Here is the chart that may sink President Obama’s reelection prospects:
The median American salary fell to $26,364 in 2010, the lowest real level since 1999. (The wage data includes part-time workers which is why it’s so low.) And there are 5.2 million people who had a job in 2007 but who didn’t earn a penny in 2010.
Less employment and lower pay is decidedly not the way to win the future. Add in the sharp decade-long decline in total household wealth, and it’s extremely difficult to map out what "recovery" is supposed to look like. The prospect of what I believe is the first generational decline in the standard of living for average Americans is by far the most pressing political issue of the day, or it ought to be.
At the Republican debate the other night, Rick Santorum, of all people, had a very interesting comment which addressed a major underlying symptom of the crisis:
Believe it or not, studies have been done that show that in Western Europe, people at the lower parts of the income scale actually have a better mobility going up the ladder now than in America.
He’s right. I’ve touched on this before, but here is a chart of relative income mobility among Western nations:
This means that an American child born into the bottom fifth of the income distribution is more likely to remain there throughout his life than is his counterpart in every advanced European country except the UK. This is not a symptom of the global economic downturn, it’s an American (and British)malady. It’s often said that our system is designed to promote equality of opportunity, not equality of outcomes. But we do neither well.
So, just after citing this important data, in a surprise move, Santorum said that this clearly shows that the U.S. needs to undergo a major expansion of the social welfare state so we can reach Scandinavian-like levels of class mobility and economic dynamism. He then made an impassioned argument in favor of universal health care, free education from birth through university, and generous federal maternity and paternity leave, all paid for through a steeper progressive tax structure and higher rates.

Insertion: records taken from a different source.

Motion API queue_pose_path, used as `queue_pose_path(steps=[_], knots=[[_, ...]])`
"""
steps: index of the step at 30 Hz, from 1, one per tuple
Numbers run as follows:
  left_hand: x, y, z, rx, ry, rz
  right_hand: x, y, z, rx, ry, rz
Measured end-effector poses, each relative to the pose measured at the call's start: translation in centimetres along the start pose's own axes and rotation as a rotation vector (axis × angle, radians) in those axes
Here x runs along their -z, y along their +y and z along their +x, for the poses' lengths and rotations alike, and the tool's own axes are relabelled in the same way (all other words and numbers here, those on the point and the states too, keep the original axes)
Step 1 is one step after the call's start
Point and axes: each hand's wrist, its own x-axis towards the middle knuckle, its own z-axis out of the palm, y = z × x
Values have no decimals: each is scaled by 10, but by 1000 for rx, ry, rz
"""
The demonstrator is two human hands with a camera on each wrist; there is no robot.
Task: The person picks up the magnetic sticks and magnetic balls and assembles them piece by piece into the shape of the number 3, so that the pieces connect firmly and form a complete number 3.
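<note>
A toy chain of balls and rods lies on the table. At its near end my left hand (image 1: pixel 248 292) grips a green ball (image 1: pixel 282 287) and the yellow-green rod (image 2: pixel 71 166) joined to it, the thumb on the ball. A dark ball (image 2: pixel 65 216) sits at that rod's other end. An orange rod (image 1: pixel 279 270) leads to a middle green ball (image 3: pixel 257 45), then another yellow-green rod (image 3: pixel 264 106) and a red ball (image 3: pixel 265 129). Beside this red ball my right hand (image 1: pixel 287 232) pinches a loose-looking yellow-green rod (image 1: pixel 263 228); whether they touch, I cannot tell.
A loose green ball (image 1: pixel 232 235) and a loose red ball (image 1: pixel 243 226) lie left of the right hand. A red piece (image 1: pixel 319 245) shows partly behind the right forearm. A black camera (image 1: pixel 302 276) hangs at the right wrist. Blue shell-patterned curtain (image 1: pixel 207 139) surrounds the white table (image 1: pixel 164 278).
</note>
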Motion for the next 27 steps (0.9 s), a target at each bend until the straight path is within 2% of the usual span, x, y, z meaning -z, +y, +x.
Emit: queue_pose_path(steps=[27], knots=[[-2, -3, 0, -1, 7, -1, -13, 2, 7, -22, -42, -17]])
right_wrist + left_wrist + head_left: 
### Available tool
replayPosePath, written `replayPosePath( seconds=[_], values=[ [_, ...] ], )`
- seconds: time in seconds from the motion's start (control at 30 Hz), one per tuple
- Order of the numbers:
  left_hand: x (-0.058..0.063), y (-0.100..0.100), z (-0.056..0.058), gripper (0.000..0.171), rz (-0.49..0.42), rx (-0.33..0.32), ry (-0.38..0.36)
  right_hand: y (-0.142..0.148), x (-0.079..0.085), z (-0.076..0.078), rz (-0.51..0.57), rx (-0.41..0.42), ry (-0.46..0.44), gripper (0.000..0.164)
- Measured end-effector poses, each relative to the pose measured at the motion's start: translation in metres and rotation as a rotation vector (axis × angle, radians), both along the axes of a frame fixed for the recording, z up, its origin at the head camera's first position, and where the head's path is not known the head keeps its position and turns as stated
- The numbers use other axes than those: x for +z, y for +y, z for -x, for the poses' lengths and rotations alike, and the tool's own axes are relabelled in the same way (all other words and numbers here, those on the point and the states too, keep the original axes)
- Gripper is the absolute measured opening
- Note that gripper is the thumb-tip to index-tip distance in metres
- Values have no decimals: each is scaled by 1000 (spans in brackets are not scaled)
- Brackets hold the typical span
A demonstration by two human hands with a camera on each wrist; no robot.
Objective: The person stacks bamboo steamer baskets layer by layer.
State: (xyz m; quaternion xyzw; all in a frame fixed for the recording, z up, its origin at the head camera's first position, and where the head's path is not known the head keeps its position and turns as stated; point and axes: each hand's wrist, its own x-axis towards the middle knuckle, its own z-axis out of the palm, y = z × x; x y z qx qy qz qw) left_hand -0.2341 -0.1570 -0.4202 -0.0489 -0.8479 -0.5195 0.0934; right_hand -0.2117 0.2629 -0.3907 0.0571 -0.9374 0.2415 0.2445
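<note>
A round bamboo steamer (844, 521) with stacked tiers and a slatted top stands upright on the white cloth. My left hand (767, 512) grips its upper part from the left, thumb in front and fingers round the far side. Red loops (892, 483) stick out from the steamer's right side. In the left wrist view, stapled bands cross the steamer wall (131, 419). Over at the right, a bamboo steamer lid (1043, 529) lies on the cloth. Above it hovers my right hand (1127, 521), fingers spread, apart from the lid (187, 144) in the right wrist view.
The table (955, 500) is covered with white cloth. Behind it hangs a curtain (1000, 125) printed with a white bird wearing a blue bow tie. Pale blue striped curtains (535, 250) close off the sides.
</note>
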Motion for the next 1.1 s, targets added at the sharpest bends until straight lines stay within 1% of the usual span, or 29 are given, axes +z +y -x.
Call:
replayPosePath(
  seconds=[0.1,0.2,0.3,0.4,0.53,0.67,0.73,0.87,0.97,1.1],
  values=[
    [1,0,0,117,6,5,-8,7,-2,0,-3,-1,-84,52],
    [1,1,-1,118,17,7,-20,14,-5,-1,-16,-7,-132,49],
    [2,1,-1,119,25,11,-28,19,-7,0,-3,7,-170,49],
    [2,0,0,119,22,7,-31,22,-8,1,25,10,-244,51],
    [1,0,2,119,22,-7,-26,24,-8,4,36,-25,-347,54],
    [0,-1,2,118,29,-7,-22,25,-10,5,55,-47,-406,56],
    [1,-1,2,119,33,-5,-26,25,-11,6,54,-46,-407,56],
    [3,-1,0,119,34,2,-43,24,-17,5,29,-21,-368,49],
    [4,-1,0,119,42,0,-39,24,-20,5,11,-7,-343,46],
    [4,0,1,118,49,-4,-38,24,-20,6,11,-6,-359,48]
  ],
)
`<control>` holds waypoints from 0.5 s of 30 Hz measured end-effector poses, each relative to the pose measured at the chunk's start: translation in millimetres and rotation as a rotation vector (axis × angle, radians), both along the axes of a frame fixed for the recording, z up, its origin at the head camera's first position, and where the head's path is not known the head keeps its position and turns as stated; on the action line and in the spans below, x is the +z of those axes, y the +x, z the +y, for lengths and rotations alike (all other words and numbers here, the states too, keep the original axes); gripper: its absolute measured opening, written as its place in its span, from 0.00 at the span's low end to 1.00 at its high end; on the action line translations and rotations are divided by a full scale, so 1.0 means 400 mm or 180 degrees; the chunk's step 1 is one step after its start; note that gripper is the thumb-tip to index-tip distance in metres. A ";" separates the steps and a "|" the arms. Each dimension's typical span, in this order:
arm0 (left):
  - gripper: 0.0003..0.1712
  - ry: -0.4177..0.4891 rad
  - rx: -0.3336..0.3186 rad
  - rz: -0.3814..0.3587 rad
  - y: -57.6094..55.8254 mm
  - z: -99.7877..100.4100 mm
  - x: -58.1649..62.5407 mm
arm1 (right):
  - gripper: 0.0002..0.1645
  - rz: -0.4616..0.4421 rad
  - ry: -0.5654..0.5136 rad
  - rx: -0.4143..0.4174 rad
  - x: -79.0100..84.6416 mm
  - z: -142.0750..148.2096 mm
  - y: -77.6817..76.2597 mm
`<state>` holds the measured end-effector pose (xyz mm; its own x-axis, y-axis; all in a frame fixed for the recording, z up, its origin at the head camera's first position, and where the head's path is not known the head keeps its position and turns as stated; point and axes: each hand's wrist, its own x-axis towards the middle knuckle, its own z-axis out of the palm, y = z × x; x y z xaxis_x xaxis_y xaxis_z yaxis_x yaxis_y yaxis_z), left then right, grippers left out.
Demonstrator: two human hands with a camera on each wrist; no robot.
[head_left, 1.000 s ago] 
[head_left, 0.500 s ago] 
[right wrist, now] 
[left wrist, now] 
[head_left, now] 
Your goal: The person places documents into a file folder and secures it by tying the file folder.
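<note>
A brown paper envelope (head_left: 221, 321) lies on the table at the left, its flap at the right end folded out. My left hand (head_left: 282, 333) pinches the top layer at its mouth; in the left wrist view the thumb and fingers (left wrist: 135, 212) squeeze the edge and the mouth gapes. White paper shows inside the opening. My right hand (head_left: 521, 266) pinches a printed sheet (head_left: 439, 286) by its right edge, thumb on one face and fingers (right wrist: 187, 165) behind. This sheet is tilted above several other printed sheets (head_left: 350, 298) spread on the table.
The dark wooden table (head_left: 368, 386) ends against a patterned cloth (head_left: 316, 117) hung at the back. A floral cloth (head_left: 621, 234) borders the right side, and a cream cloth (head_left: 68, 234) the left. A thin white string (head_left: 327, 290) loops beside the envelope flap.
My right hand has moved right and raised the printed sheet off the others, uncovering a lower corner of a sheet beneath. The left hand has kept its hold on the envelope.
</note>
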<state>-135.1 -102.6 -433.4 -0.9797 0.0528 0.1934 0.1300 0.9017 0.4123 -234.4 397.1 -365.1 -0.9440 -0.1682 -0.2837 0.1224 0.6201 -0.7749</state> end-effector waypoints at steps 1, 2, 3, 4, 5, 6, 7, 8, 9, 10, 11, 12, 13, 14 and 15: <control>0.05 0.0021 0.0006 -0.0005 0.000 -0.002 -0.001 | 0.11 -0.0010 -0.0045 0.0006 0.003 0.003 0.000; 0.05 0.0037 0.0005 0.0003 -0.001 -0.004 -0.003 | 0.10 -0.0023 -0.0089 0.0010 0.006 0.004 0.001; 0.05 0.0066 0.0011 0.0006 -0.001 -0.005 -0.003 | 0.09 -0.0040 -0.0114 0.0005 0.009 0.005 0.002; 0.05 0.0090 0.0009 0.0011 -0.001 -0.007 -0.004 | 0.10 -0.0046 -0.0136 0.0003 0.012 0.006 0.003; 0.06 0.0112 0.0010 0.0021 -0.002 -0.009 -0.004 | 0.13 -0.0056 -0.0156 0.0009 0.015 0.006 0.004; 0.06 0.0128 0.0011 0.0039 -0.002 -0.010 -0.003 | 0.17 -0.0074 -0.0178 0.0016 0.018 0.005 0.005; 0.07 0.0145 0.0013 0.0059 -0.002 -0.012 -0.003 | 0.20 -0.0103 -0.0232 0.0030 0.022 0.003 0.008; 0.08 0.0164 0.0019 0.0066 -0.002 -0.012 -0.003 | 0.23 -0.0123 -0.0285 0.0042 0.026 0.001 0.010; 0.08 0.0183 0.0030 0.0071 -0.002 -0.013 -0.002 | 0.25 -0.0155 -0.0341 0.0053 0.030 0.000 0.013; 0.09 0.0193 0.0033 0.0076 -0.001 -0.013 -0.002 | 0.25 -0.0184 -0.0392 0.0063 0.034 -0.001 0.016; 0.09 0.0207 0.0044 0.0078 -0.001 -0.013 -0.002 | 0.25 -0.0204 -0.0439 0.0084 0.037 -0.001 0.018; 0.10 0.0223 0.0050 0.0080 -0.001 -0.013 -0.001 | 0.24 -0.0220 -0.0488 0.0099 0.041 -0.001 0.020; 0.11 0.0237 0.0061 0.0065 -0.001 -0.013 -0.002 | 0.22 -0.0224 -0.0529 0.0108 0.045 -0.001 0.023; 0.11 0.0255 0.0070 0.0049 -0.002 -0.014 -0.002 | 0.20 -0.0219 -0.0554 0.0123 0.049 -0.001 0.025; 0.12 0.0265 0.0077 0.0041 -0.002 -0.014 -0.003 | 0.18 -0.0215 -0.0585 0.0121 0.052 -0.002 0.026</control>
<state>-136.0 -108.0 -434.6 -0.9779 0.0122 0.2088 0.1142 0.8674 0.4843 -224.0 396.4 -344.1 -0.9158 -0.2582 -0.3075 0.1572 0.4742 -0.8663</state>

Well, no, not exactly. In fact, in a remarkable real-time display of cognitive dissonance, he sort of came to the opposite conclusion, and started talking about all sorts of supply-side tax cuts for manufacturers:
I believe [the lack of income mobility in America] is because we’ve lost our manufacturing base. No more stamp "Made in America" is really hurting people in the middle.
And that’s why I focus all of the real big changes in the tax code at manufacturing. I cut the corporate rate for manufacturing to zero, repeal all regulations affecting manufacturers that cost over $100 million and replace them with something that’s friendlier, they can work with. We repatriate $1.2 trillion that manufacturers made overseas and allow them to bring it back here, if they invest in plants and equipment. They can do it without having to pay any — any excise tax.
Is this really true? That the collapse of American manufacturing has lead to a decline in income and class mobility?
Manufacturing employment certainly has fallen in this country; however, our total manufacturing output has continued to increase dramatically. This is due to productivity gains and to the fact that Americans work ever-longer hours.

For Santorum’s thesis to be right, European countries with better socioeconomic mobility must have even more robust manufacturing sectors than the U.S. This isn’t true at all, however.

The same forces that have eroded our manufacturing employment base—lower labor costs in Asia chief among them—have done the same for every advanced economy. It’s not like big manufacturers in the U.S. are packing up the plant and relocating to Denmark. Santorum’s prescriptions are incoherent.
I really don’t mean to pick on Rick Santorum, who has plenty of Google-related problems of his own, and whose election prospects are such that the nation will never be turning its lonely eyes to him. He actually deserves credit for trying to bring attention to the hardening class structure in this country, which really undercuts the Republican mythos of America as a place where people can transcend the unlucky circumstances of their birth merely through various bootstrap manipulations.
Though Santorum acknowledges the problem, the fact that he is wholly incapable of drawing any useful conclusions is indicative of the Republican party’s larger failure when it comes to addressing the concerns and anxieties of the working and middle class. David Frum—almost alone on the right—has been lamenting this failure of his party for a long time. As the steady stream of rotten statistics pile up, Frum reminds us that economic mobility is not our only problem:
Conceptually, you could imagine a highly unequal society with rapid income mobility. You could imagine a society with little mobility, but in which all classes were getting richer at approximately the same pace. America, however, is a society of widening inequality, hardening class lines, and stagnating living standards for most people.
Eventually, sometime, I have to believe that ignoring or obscuring these problems will become politically untenable. We desperately need a two-party consensus in this country that at least recognizes the fissures and deficiencies in our social contract; then we can quibble about the remedies. But we’ll remain in big trouble so long as the spectrum of Republican solutions runs from covering the ears and shouting "American exceptionalism!" to the better-but-awful Santorum line that says if only we cut taxes and slash regulations we’ll be more like Denmark. Actual conservatives in this country really deserve better, and I hope they demand it soon.